Steven Woloshin, an associate professor of Medicine and of Community And Family Medicine, says that there are three areas where journalists might become entangled in conflict-of-interest issues: during educational activities that may be drug company sponsored, when accepting sponsored awards, or in the day-to-day practice of reporting the news by relying too heavily on industry supplied sources.
"The media play a role as society's watchdogs. Good medical journalism can expose links between doctors and rewards from pharmaceutical companies. But who's looking to see whether the journalists are being influenced?" writes Woloshin, an author on the paper that has been published in the British Medical Journal (BMJ), titled "Who's Watching the Watchdogs? Medical Journalism and Entanglement".
The report says that relationships between drug companies and journalists may lead to more favourable news stories, in the same manner as industry funding of medical research results in more favourable research outcomes.
As regards education, Woloshin says: "Corporate funding and sponsorships are not new to academia, but we think that there is the possibility that a sponsor could subtly invoke a sense of loyalty from a journalist.

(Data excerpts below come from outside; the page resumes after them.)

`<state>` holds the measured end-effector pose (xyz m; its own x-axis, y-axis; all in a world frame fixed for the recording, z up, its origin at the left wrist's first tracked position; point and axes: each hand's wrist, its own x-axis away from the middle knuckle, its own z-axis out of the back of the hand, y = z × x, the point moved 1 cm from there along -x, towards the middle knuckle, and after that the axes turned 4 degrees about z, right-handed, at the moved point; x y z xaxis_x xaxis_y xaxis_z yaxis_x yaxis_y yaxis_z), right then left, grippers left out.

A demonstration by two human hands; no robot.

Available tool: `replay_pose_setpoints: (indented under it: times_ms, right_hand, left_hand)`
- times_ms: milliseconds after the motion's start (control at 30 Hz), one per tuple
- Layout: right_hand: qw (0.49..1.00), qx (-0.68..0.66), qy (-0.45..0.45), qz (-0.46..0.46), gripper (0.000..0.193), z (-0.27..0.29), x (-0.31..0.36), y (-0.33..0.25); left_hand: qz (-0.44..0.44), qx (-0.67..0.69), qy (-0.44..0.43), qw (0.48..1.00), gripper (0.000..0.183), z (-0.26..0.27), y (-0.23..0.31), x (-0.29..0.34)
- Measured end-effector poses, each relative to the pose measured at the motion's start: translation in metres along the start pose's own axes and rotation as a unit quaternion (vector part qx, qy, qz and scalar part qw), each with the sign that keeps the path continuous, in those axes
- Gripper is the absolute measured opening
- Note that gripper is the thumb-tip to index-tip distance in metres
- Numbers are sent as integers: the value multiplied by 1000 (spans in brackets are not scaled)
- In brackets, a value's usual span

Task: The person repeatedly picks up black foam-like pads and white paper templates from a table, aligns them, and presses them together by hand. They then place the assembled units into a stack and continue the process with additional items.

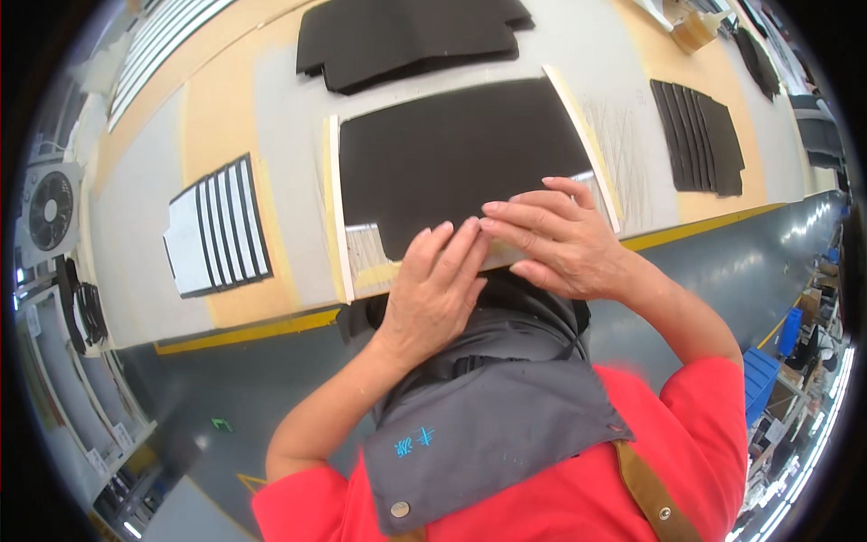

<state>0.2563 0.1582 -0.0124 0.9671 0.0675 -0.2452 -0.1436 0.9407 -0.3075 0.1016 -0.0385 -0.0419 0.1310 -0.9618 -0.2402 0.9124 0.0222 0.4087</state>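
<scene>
A flat black sheet (461, 149) with cut-out near corners lies on the table in front of me, between two pale strips (335, 208) fixed along its sides. My left hand (432, 291) reaches over the sheet's near edge, its fingers stretched out and close together. From the right, my right hand (564, 242) comes over the same edge with fingers extended and thumb apart. The fingertips of both hands meet near the middle. No held thing shows in either hand; what lies beneath the fingers is hidden.
A stack of black sheets (406, 41) lies beyond. Fanned white pieces with dark edges (221, 230) are at left, fanned black pieces (697, 137) at right. A small tan container (695, 32) stands far right. Yellow tape (253, 331) lines the table's near edge. A fan (50, 210) is at far left.
</scene>
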Motion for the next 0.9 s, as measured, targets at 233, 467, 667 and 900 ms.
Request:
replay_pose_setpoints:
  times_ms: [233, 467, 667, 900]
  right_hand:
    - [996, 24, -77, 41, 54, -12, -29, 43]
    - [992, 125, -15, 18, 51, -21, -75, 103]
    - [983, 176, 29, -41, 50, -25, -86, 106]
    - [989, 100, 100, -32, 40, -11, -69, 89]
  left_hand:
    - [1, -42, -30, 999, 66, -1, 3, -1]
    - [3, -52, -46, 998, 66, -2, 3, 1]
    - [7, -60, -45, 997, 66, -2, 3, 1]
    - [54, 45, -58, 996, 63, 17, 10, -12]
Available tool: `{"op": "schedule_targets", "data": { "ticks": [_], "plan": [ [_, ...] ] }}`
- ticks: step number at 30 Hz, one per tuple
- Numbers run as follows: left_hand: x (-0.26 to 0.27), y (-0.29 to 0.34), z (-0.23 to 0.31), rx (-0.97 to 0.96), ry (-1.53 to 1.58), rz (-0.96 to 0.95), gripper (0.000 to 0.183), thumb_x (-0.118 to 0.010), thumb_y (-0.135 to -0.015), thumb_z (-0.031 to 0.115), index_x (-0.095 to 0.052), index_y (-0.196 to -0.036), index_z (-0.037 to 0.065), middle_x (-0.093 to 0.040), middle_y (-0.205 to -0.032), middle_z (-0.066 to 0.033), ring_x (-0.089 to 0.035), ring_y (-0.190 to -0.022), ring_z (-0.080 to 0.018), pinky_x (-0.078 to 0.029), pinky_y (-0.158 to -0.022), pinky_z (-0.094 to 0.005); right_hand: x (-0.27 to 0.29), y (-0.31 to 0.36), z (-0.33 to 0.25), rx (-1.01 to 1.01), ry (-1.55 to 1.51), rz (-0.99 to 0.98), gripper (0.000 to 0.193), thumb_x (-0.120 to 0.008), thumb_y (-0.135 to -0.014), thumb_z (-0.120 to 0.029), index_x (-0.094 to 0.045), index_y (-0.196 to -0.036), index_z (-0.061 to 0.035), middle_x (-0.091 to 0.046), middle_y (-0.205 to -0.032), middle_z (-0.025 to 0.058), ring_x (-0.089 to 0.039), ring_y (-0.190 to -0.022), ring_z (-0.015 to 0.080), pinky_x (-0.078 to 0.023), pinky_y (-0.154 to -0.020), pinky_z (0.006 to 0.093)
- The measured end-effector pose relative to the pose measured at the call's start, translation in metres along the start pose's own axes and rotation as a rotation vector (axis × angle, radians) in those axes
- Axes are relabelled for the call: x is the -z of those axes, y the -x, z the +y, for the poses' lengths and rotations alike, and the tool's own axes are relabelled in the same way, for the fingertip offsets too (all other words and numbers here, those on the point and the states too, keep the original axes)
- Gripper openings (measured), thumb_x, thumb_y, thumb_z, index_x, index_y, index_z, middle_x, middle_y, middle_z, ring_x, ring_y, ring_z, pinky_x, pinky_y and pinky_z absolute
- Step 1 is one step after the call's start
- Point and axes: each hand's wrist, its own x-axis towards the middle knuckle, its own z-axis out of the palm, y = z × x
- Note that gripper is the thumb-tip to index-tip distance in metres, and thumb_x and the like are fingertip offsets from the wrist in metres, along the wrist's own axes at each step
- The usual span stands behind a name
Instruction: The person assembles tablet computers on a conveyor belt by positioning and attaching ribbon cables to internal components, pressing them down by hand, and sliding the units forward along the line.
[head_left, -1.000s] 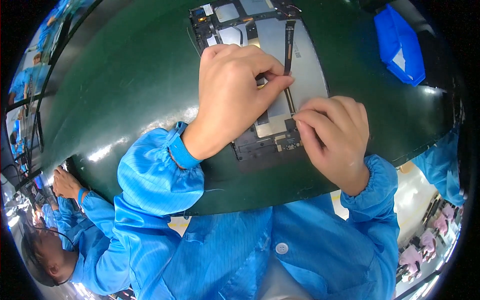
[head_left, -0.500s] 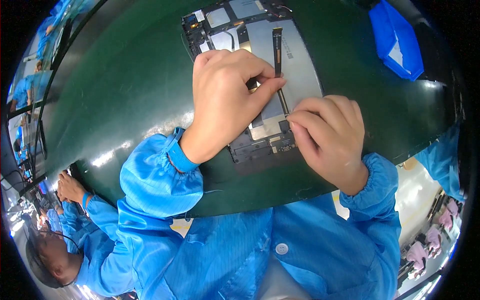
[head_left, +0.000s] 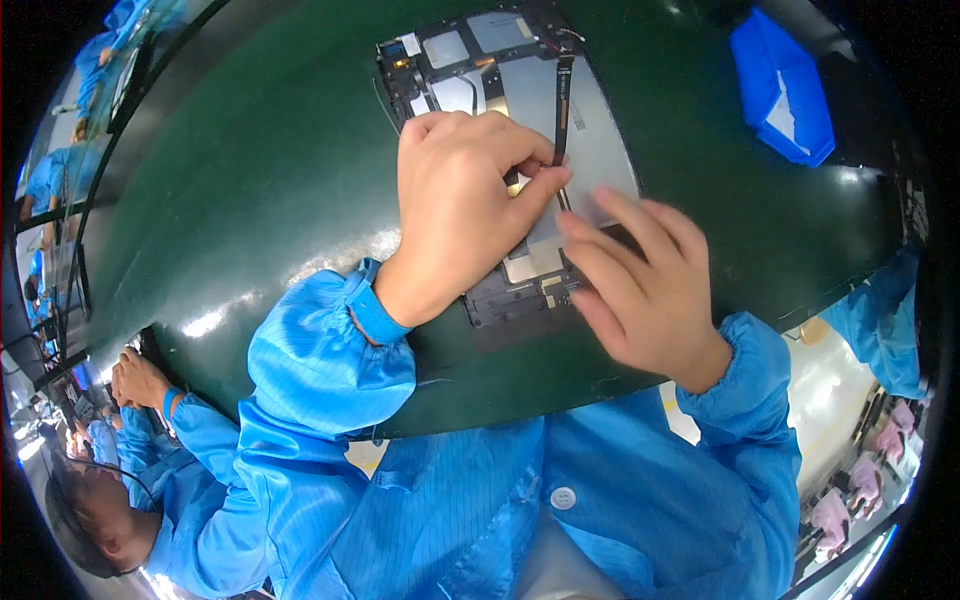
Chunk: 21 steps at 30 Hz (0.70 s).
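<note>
A dismantled tablet (head_left: 600, 130) lies on the dark green table, showing silver plates, a black frame and small circuit parts. Along it runs a narrow black flat ribbon cable (head_left: 564, 105) with a printed strip. My left hand (head_left: 465, 190) pinches this cable between thumb and forefinger, near its middle. Beside the cable's lower end is my right hand (head_left: 650, 290), its thumb and fingers spread and slightly blurred, with nothing visible between them. Part of the tablet's left side is hidden under my left hand.
A blue plastic bin (head_left: 790, 95) with something white inside stands at the far right of the green table (head_left: 260, 180). On the left, a co-worker's hands (head_left: 140, 380) are at the table's edge.
My right thumb and fingers have come apart from their pinch at the cable's lower end. The tablet and my left hand have shifted slightly; the left hand keeps its pinch.
</note>
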Motion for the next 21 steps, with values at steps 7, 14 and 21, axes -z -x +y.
{"op": "schedule_targets", "data": {
  "ticks": [7,14,21],
  "plan": [
    [0.006,0.002,0.012,0.236,0.165,0.022,0.037,-0.070,-0.084,0.020,-0.063,-0.118,0.007,-0.064,-0.086,-0.0022,-0.058,-0.084,-0.0222,-0.037,-0.087,-0.0375,0.004,-0.014,0.004,-0.042,0.021,-0.019,0.050,-0.067,-0.079,-0.029,-0.056,-0.117,0.0000,-0.063,-0.118,0.0119,-0.048,-0.128,0.0348,-0.031,-0.110,0.0509],
    [-0.002,0.052,0.004,0.515,0.512,0.359,0.067,-0.057,-0.093,0.013,-0.021,-0.147,-0.005,-0.025,-0.151,-0.0218,-0.027,-0.139,-0.0323,-0.018,-0.117,-0.0412,-0.006,-0.023,0.054,-0.316,-0.054,0.162,0.055,-0.056,-0.092,-0.025,-0.044,-0.138,0.0026,-0.048,-0.138,0.0233,-0.040,-0.133,0.0409,-0.022,-0.115,0.0501],
    [0.018,0.066,0.016,0.449,0.729,0.259,0.067,-0.046,-0.095,0.012,-0.012,-0.150,-0.005,-0.009,-0.157,-0.0251,-0.012,-0.148,-0.0340,-0.010,-0.119,-0.0404,-0.016,-0.037,0.032,-0.582,-1.149,0.200,0.058,-0.052,-0.095,-0.010,-0.032,-0.147,0.0021,-0.034,-0.152,0.0229,-0.038,-0.138,0.0283,-0.031,-0.112,0.0372]
  ]
}}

There should be no such temptation for journalism students or their teachers."
Woloshin, who jointly wrote the report with Associate Professor Lisa Schwartz, also highlights the fact that pharmaceutical and other healthcare businesses that offer cash prizes and travel benefits to journalists are enjoying a greater market share these days.
"We believe journalists accepting these prizes are clearly creating conflicts-of-interest for themselves," the authors write.
They have even urged journalists to stop accepting sponsored awards.
The authors say that the practice of medical journalism has evolved to blur the lines between traditional news reporting and producing advertising materials that mimic reporting.
Schwartz suggests that news corporations, which depend on advertising, try to be vigilant in maintaining a separation between their editorial mission and their advertising sales.
"Journalists also need to clearly disclose when their sources have ties to industry, whether they are quoting patient groups, opinion leaders, or patients referred to them by an industry public relations office. The problem with compelling anecdotes of treatment success is that they may represent the exception, rather than a more typical experience. This can mislead audiences," says Schwartz.
The authors also write media organisations' credibility can be enhanced if journalists stop accepting funding or prizes from healthcare industries, and routinely divulge their own conflicts of interest and those of their sources.
"The news media plays a vital role. If medical journalists compromise, or appear to compromise, their independence, society loses," says Woloshin.